Directions: If a line in the entries below holds the string "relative", copy it.

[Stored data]
- - - - -
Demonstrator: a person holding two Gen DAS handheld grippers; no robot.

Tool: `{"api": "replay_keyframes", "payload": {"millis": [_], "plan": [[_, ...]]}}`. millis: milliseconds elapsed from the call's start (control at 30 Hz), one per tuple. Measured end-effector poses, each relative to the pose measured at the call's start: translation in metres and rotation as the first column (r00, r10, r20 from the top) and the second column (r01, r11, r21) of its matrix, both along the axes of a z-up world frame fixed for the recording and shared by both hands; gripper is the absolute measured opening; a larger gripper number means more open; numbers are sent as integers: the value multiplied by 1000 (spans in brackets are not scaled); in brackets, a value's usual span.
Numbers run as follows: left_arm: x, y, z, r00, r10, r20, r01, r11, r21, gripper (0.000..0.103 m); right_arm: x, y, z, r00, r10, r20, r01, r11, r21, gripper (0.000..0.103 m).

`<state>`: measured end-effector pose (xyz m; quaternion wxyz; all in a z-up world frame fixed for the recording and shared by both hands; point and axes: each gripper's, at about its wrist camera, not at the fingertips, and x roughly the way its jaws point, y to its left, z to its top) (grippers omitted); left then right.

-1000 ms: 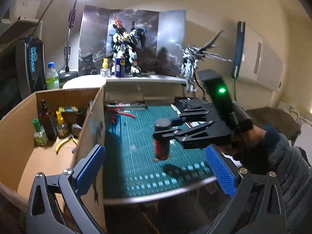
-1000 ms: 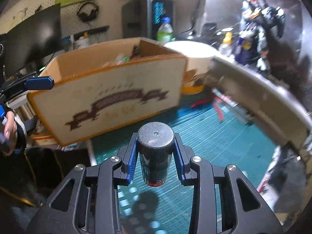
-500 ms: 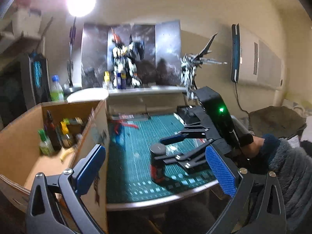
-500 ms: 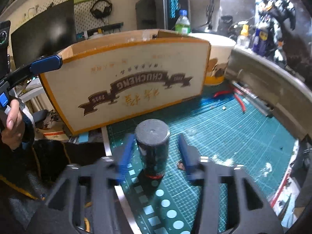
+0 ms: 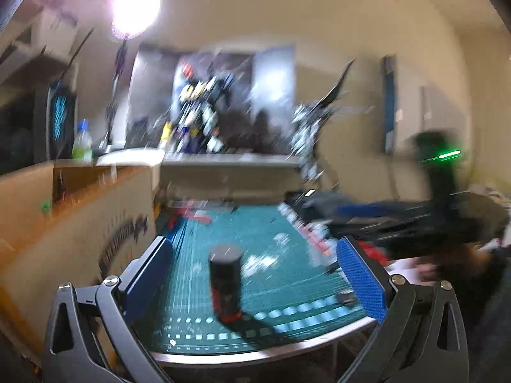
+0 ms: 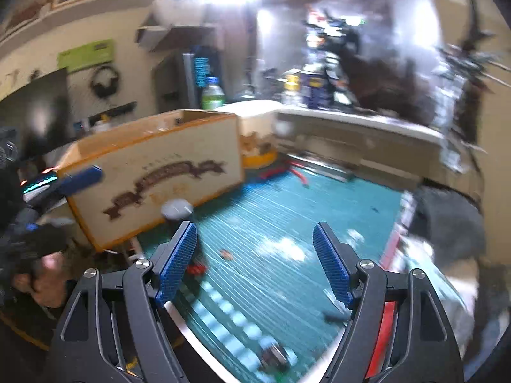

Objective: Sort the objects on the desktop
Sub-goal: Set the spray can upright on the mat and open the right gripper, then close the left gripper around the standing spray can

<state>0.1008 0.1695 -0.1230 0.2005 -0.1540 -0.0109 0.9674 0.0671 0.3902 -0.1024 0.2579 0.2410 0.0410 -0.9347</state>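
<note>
A dark bottle (image 5: 225, 282) with a grey cap and a red base stands upright on the green cutting mat (image 5: 223, 229), close to its front edge. My left gripper (image 5: 255, 274) is open, and the bottle appears in the gap ahead of its blue pads, untouched. My right gripper (image 6: 255, 265) is off to the right, its jaws opening with nothing between them. In the right wrist view the bottle (image 6: 177, 209) is mostly hidden behind the gripper's left finger (image 6: 177, 265). Both views are motion-blurred.
An open cardboard box (image 6: 159, 159) holding small bottles borders the mat's left side. Red-handled pliers (image 6: 297, 172) lie at the mat's back. Behind the mat, a raised shelf (image 5: 230, 159) carries model robots and bottles. Small bits dot the mat (image 6: 287, 210).
The right gripper set the bottle down on the mat, opened and pulled away to the right. The left gripper sank and moved in so the bottle now shows between its fingers.
</note>
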Motion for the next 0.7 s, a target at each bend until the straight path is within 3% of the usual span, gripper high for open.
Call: {"api": "replay_keyframes", "payload": {"millis": [167,333,433,500,633,700], "plan": [[-44,5,-24,989,36,145,-37,999,8,103,24,39,-9,966,-255,42,255,967,-7,73],[-62,11,-31,981,42,190,-34,999,-42,103,38,64,-13,861,-489,139,492,870,10,77],[-68,11,-35,975,46,217,-39,999,-37,103,42,68,-11,810,-558,181,561,827,36,79],[-68,9,-37,974,52,222,-45,998,-36,103,43,65,-8,800,-572,181,574,818,47,80],[-63,6,-41,978,57,201,-49,998,-43,103,47,56,-2,815,-555,165,557,829,37,81],[-59,3,-45,980,58,188,-50,998,-48,96,47,51,-2,821,-549,159,549,835,45,81]]}}
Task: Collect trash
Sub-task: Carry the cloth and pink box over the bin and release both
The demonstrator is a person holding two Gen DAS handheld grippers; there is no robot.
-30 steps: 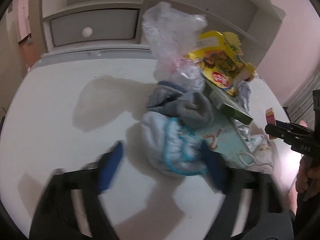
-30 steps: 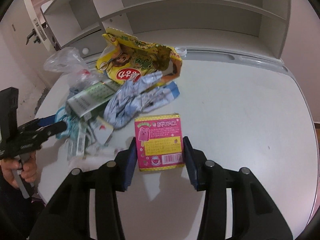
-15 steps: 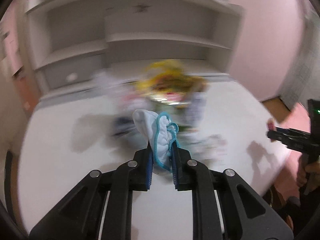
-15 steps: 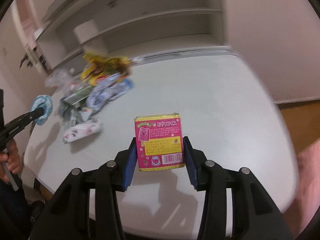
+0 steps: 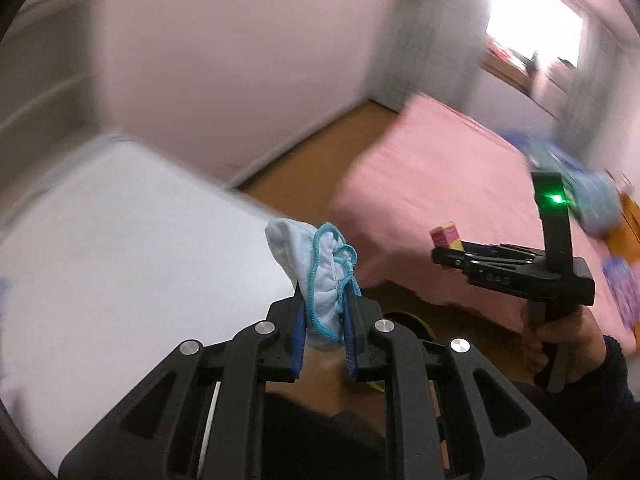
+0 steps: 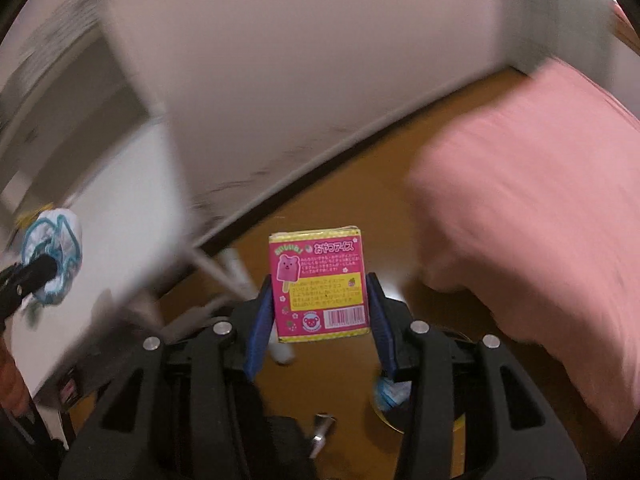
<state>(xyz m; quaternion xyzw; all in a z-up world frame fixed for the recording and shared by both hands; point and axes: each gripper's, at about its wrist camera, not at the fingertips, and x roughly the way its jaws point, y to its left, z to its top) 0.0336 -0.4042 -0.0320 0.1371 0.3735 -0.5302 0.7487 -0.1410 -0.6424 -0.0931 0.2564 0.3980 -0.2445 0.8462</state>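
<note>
Left gripper [image 5: 324, 324]: closed on a bundle of pale blue cloth [image 5: 316, 280], which is pinched low between the blue pads at the centre of the left wrist view; most of the bundle stands above the fingertips.
Right gripper [image 6: 320, 300]: clamped on a pink snack box [image 6: 320, 284], held by its two side faces at the centre of the right wrist view, printed face toward the camera.
Cloth handling: judged soft, light and compressible; a bunched fold or the turquoise stitched edge is best taken, since a loose layer could slip out.
Box handling: judged light, thin cardboard, probably empty; it is stiff along its edges but easily crushed, so modest pressure across the narrow sides is advised.
Surroundings: the white table [image 5: 132, 248] is seen at the left of both views, a pink bed cover [image 6: 540, 200] at the right, wooden floor [image 6: 360, 192] between them.
Drop point: a round yellow-rimmed object [image 6: 396, 420], possibly a bin, is partly hidden at the bottom of the right wrist view; this cannot be confirmed.
</note>
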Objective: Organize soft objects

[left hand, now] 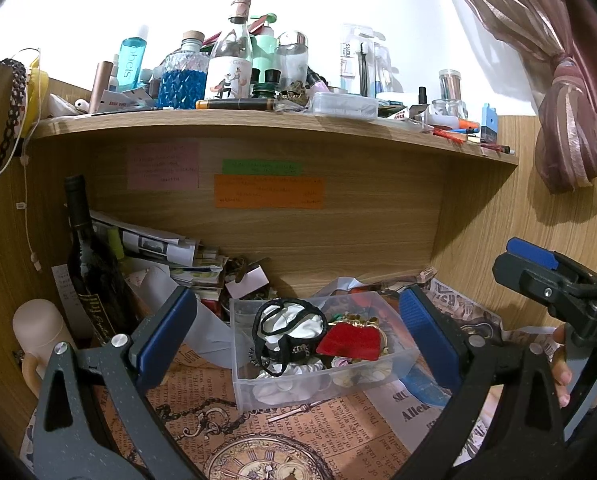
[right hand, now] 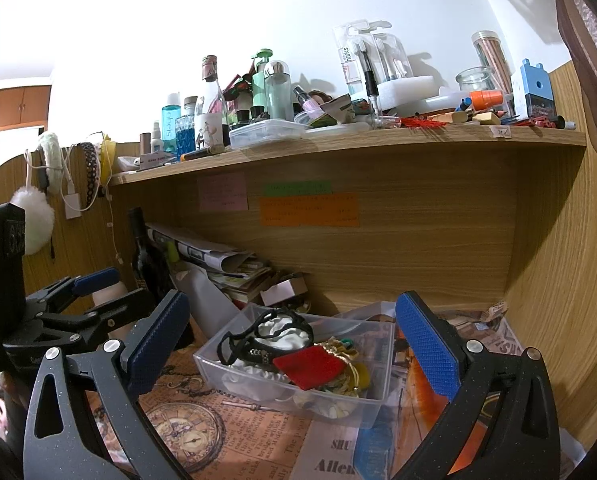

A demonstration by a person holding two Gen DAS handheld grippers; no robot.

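Observation:
A clear plastic box (left hand: 398, 364) (right hand: 214, 376) stands on the newspaper-print desk mat. It holds soft things: a red pouch (left hand: 350, 342) (right hand: 310, 366), a white scrunchie with black bands (left hand: 290, 326) (right hand: 278, 334), and gold and pale fabric pieces. My left gripper (left hand: 298, 340) is open and empty, hovering just in front of the box. My right gripper (right hand: 294, 348) is open and empty, also just in front of the box. Each gripper shows at the edge of the other's view, the right one (left hand: 538, 276) and the left one (right hand: 94, 292).
A dark wine bottle (left hand: 90, 264) (right hand: 146, 256), stacked papers (left hand: 166, 252) and a pale bottle (left hand: 38, 328) crowd the back left. A wooden shelf (left hand: 258, 124) (right hand: 338, 140) full of bottles overhangs. A wooden side wall (right hand: 558, 280) and a curtain (left hand: 570, 120) stand on the right.

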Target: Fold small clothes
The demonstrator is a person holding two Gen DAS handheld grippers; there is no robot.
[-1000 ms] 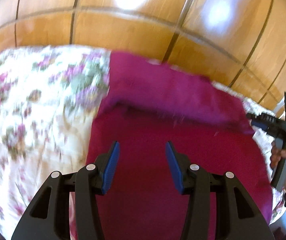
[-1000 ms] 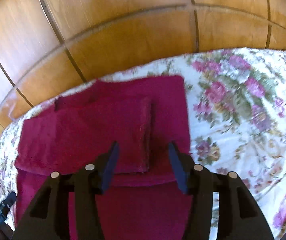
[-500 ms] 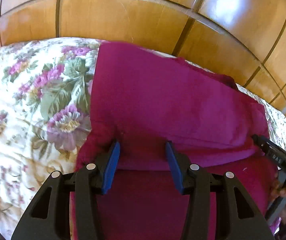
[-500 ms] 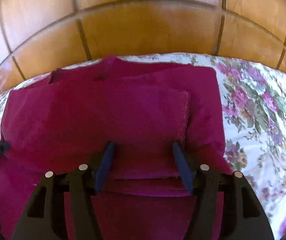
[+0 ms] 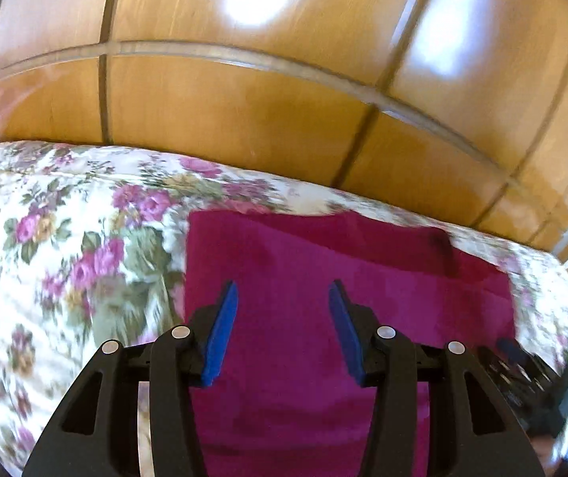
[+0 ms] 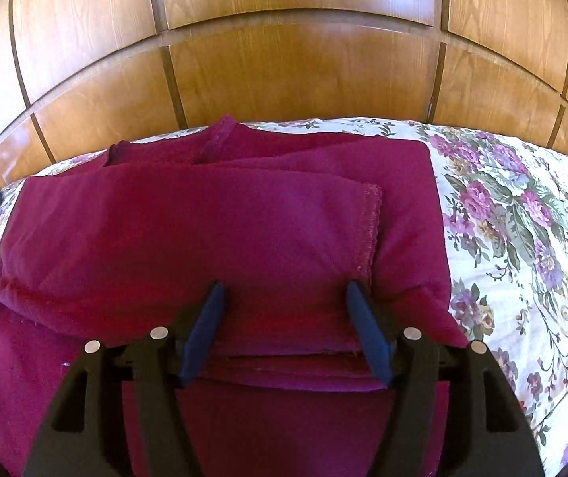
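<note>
A magenta garment (image 6: 212,230) lies partly folded on a floral bedspread (image 6: 522,238). In the right wrist view a folded layer with a stitched hem (image 6: 369,230) lies over the lower part. My right gripper (image 6: 282,292) is open, its tips at the near edge of that folded layer. In the left wrist view the garment (image 5: 343,278) looks flat and blurred. My left gripper (image 5: 282,292) is open and empty above its left part. The right gripper (image 5: 522,365) shows at the left view's right edge.
A wooden panelled wall (image 6: 284,71) rises right behind the bed. The floral bedspread (image 5: 53,262) stretches left of the garment in the left view and right of it in the right view.
The left gripper has pulled back and up from the garment, so more bedspread and wall show. The right gripper has moved closer to the folded layer's near edge. Both stay open.
</note>
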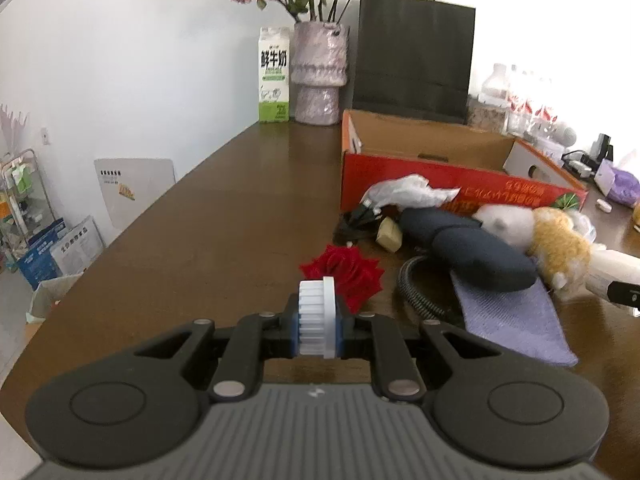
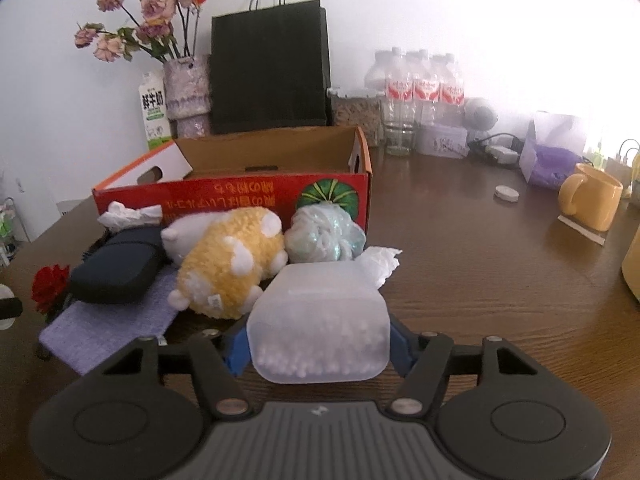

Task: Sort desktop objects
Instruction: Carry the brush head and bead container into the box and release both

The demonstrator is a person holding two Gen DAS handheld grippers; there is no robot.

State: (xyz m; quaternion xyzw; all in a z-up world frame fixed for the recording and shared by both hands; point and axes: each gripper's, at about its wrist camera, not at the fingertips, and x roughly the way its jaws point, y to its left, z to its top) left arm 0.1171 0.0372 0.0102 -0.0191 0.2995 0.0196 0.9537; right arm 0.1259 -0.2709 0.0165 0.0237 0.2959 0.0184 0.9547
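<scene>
Clamping the ridged white cap (image 1: 317,317) in the left claw (image 1: 318,326) and the light, slick, bead-filled tub (image 2: 320,320) by its sides in the right claw (image 2: 318,346), both grips look secure.

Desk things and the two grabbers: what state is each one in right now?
left gripper: shut on a white ridged cap.
right gripper: gripping a translucent container partly filled with white beads.
red cardboard box: open, flaps up.
plush toy: lying on its side.
black paper bag: standing upright.
yellow mug: upright.
</scene>
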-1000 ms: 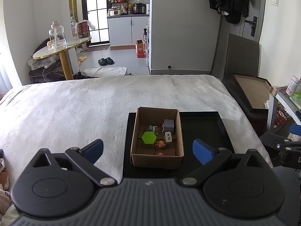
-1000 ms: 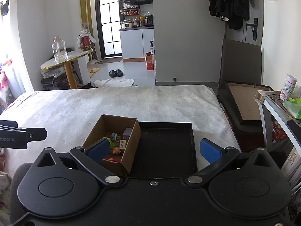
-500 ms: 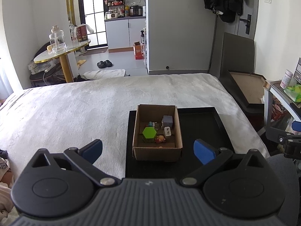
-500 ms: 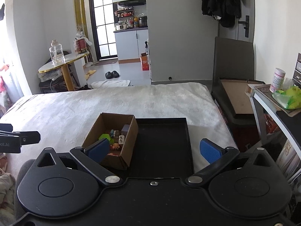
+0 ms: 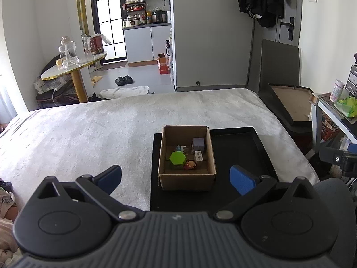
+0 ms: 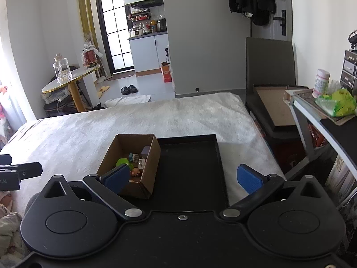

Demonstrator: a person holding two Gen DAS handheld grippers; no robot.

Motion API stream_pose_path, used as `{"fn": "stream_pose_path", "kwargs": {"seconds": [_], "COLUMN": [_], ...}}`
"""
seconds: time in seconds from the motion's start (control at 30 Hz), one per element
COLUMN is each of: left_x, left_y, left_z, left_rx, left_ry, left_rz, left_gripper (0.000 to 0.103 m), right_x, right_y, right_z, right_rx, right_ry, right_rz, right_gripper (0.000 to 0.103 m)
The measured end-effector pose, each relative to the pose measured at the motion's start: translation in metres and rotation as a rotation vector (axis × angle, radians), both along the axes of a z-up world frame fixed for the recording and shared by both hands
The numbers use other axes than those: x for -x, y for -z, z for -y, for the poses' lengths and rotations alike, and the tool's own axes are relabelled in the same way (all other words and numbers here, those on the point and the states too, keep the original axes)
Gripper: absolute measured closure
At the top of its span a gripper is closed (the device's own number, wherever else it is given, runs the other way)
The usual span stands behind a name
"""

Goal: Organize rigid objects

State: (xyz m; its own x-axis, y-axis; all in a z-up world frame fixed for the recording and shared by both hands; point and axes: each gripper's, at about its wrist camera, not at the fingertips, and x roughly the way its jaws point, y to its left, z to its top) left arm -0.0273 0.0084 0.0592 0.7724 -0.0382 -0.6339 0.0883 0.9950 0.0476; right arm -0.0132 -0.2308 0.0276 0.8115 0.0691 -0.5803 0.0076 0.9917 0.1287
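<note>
A white bed point(image 5: 93, 131) fills the middle of both views, bearing a black tray point(image 5: 241, 147) at lower centre of the left wrist frame. A brown cardboard box point(image 5: 187, 179) stands on the left part of the tray, its open top facing up; the right part of the tray point(image 6: 191, 167) is bare. Inside the box lie a green hexagonal block point(image 5: 177, 159), a grey-violet cube point(image 5: 198, 144) toward the upper right corner, a small white charger plug point(image 5: 198, 156) just below the cube, a small red-and-orange toy point(image 5: 189, 164) beside the block, and a small blue-and-white item point(image 5: 181, 149) whose kind cannot be told. The left tool point(image 5: 176, 178), at the bottom of its frame, has its blue-padded fingers spread wide and holds nothing. The right tool point(image 6: 183, 179) is likewise spread wide and empty, its left pad point(image 6: 117, 176) overlapping the box point(image 6: 142, 178) in the picture.
</note>
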Motion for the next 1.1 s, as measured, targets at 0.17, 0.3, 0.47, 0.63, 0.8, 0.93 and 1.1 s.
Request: {"fn": "stream_pose_path", "kwargs": {"seconds": [0.17,0.3,0.47,0.63,0.8,0.93,1.1], "left_x": [0.004,0.006,0.006,0.006,0.007,0.008,0.007], "left_y": [0.003,0.003,0.003,0.003,0.003,0.002,0.003], "left_z": [0.002,0.000,-0.004,-0.005,-0.005,-0.005,-0.005], "left_rx": [-0.011,-0.003,0.019,0.023,0.026,0.029,0.030], "left_ry": [-0.001,-0.004,-0.010,-0.011,-0.006,-0.005,-0.005], "left_rz": [-0.004,-0.010,-0.014,-0.015,-0.015,-0.014,-0.014], "left_gripper": [0.000,0.000,0.000,0.000,0.000,0.000,0.000], "right_x": [0.002,0.004,0.004,0.006,0.005,0.005,0.004], "right_y": [0.003,0.004,0.002,0.001,0.001,0.001,0.001], "right_z": [-0.006,-0.009,-0.014,-0.015,-0.014,-0.014,-0.013], "right_rx": [0.006,0.006,0.007,0.009,0.009,0.008,0.008], "right_ry": [-0.028,-0.042,-0.056,-0.064,-0.061,-0.061,-0.061], "right_rz": [-0.010,-0.014,-0.011,-0.008,-0.007,-0.006,-0.008], "right_gripper": [0.000,0.000,0.000,0.000,0.000,0.000,0.000]}}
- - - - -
Task answer:
Tool: `{"api": "replay_keyframes", "payload": {"millis": [_], "plan": [[_, ...]]}}`. millis: milliseconds elapsed from the call's start (control at 30 Hz), one per tuple. Measured end-effector poses, each relative to the pose measured at the call's start: translation in metres and rotation as the first column (r00, r10, r20 from the top) and the second column (r01, r11, r21) of its matrix, both along the axes of a z-up world frame fixed for the recording and shared by both hands; gripper is the absolute measured opening; a larger gripper number means more open; numbers are sent as integers: the value multiplied by 1000 (spans in brackets are not scaled); in brackets, a value's usual span.
The measured end-effector pose, each relative to the pose measured at the motion's start: translation in metres and rotation as a rotation vector (axis × angle, radians), both along the axes of a z-up world frame fixed for the recording and shared by both hands

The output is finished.